Aí os bebês nascem e as famílias sem condições financeiras recebem auxílio do Governo baseado no número de filhos (como o Bolsa Família) e vocês reclamam dessa “vagabundagem”, não querem ver o “dinheiro dos seus impostos” sendo dado como “esmola para gente que só sabe fazer filhos”.
Depois, alguns desses bebês cuja vida vocês defenderam com tanto afinco, crescem num ambiente totalmente desajustado (com uma mãe que não os quis ter, ou sem mães, órfãos largados na rua ou esquecidos em algum orfanato) e alguns deles ingressam no crime, e aí vocês querem reduzir a maioridade penal e jogar todos na cadeia o quanto antes.
E, por fim, não querem que o governo gaste nem mais um centavo com esses meninos prisioneiros e riem do povo dos direitos humanos que denunciam condições precárias nas casas de correção e cadeias.
Ai eu lhes pergunto, meus queridos: vocês são a favor da vida de quem? Da mãe que não é… da criança, aparentemente, também não, porque assim que ela nasce, deixa de ser objeto da preocupação de vocês. Da vida de vocês, talvez?
Porque filho na barriga do outro é refresco, né? Se for você aí, que ficar grávida nas circunstâncias erradas (seja por acidente, ou com um cara com quem você não quer ter filhos, ou por abuso sexual ou como for), e quiser ir em frente com a gravidez, ninguém vai te impedir caso o aborto seja legalizado.
Agora, se você, moça de classe média que me lê, decidir interromper a sua gravidez, você vai poder fazer isso tranquilamente. Clandestinamente, claro. Porém, com um mínimo de dinheiro no bolso, você consegue descobrir e pagar alguém que faça direito e discretamente e não vai correr risco de vida.

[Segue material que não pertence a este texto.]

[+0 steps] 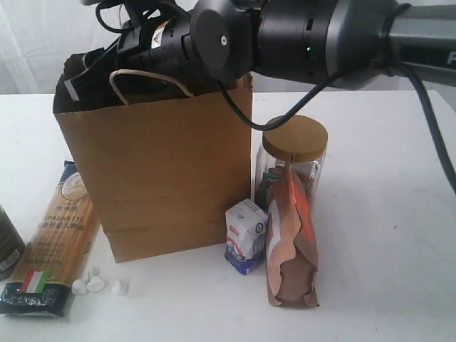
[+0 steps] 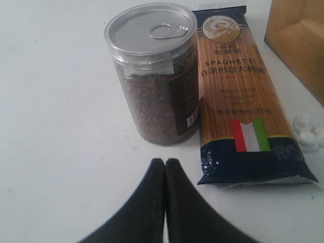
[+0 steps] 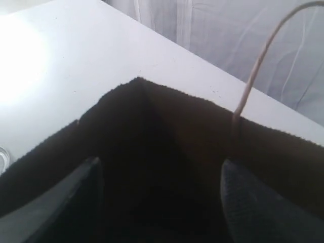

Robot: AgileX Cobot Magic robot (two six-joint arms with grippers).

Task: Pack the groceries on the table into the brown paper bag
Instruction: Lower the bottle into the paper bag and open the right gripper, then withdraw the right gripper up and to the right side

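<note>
The brown paper bag (image 1: pixel 171 171) stands upright on the table (image 1: pixel 385 214). My right arm (image 1: pixel 285 35) reaches across its top. In the right wrist view my right gripper (image 3: pixel 159 167) is open over the bag's dark inside (image 3: pixel 167 121), with nothing visible between the fingers. My left gripper (image 2: pixel 165 162) is shut and empty, just short of the dark jar (image 2: pixel 154 86) and the spaghetti packet (image 2: pixel 238 91). White lumps (image 1: pixel 96 283) lie by the packet's end. The white-blue carton (image 1: pixel 246 235), brown pouch (image 1: pixel 291 242) and gold-lidded jar (image 1: pixel 294 142) stand right of the bag. The yellow bottle is out of view.
One twisted bag handle (image 3: pixel 258 71) arches up close to my right gripper's finger. The dark jar (image 1: pixel 7 242) is half cut off at the exterior view's left edge. White curtains hang behind the table.
</note>
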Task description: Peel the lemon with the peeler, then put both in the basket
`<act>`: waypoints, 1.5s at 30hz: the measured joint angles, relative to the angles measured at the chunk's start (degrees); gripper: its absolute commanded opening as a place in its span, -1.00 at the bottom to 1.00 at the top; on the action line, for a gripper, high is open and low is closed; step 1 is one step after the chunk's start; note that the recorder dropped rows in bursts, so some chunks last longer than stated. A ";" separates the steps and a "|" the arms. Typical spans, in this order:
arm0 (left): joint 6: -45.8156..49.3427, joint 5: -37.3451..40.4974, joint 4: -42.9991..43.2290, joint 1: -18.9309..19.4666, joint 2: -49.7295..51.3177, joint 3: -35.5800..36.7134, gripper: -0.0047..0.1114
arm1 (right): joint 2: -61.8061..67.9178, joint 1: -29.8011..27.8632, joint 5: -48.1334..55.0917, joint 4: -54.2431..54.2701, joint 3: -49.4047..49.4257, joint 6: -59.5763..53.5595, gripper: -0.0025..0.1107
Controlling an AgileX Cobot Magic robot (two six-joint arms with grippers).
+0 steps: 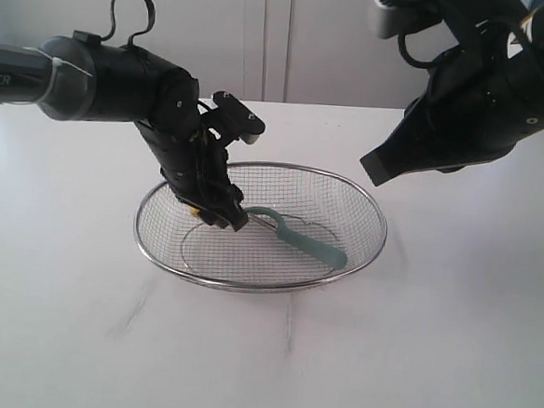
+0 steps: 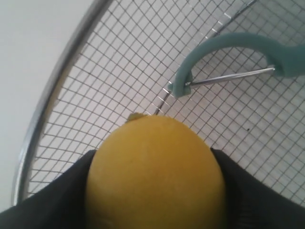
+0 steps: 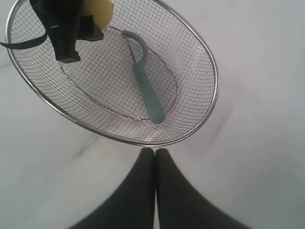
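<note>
Lemon in left claw, barely visible exterior view; peeler inside basket.

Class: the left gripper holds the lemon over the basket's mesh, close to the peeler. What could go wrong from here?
1. The lemon hangs close to the looped head of the peeler. If released here, it may land on the blade and roll.
2. The left gripper is low inside the basket, near its wall. Pulling out could snag the mesh and drag the basket.
</note>
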 measured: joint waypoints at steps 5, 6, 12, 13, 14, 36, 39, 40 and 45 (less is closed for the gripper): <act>0.00 0.00 0.00 0.00 2.55 0.00 -0.92 | 0.00 0.00 0.00 0.00 0.00 0.04 -0.96; 0.00 0.00 -0.11 0.00 2.65 0.00 -0.92 | 0.00 0.00 0.00 0.00 0.00 0.04 -0.96; -0.02 0.00 -0.22 0.00 3.07 0.00 -0.91 | 0.00 0.00 0.00 0.00 0.00 0.04 -0.96; -0.02 0.00 -0.22 0.00 3.07 0.00 -0.82 | 0.00 0.00 0.00 0.00 0.00 0.04 -0.96; -0.02 0.00 -0.25 0.00 3.07 0.00 -0.76 | 0.00 0.00 0.00 0.00 0.00 0.04 -0.96; -0.14 2.16 -0.37 0.00 1.26 0.00 0.46 | 0.00 0.00 0.00 0.00 0.00 0.04 -0.96; -0.14 3.11 -0.63 0.00 -2.25 0.00 0.46 | 0.00 0.00 0.00 0.00 0.00 0.14 -0.96; -0.14 3.58 -0.78 0.00 -3.19 0.00 0.46 | 0.00 0.00 0.00 0.00 0.00 0.14 -0.96; -0.14 5.53 -1.03 0.00 -7.32 0.00 0.39 | 0.00 0.00 0.00 0.00 0.00 0.14 -0.96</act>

Já a mulher pobre que deseja interromper a gravidez e não tem grana, no desespero, apela para métodos caseiros (introdução de objetos pontiagudos na vagina ou ingestão de remédios que provocam hemorragia) ou vai parar nas mãos de pilantras açougueiros em clínicas sem as mínimas condições sanitárias. E morre. Morrem aos baldes. Tem que considere essas mortes um castigo divino, o que eu acho curioso, já que é uma punição que só atinge a mulherada pobre – e o Deus que eu conheço nunca foi de fazer distinção entre ricos e pobres… E agora vocês querem mandar as que sobreviverem para a cadeia.
Já que a bancada evangélica adora uma passagem bíblica para justificar projetos de lei e protestos (apesar do Estado ser laico), termino com um versículo que eu gosto muito para esta discussão: quando a gente condena um bebê indesejado a nascer para sofrer e ser privado de felicidade, “até um bebê que nasce morto é mais feliz que ele” (Eclesiastes 6:3).
Em tempo: ser pró-escolha significa ser a favor de que toda mulher seja senhora do próprio corpo e tenha o direito de decidir interromper uma gravidez indesejada de maneira segura e legalizada.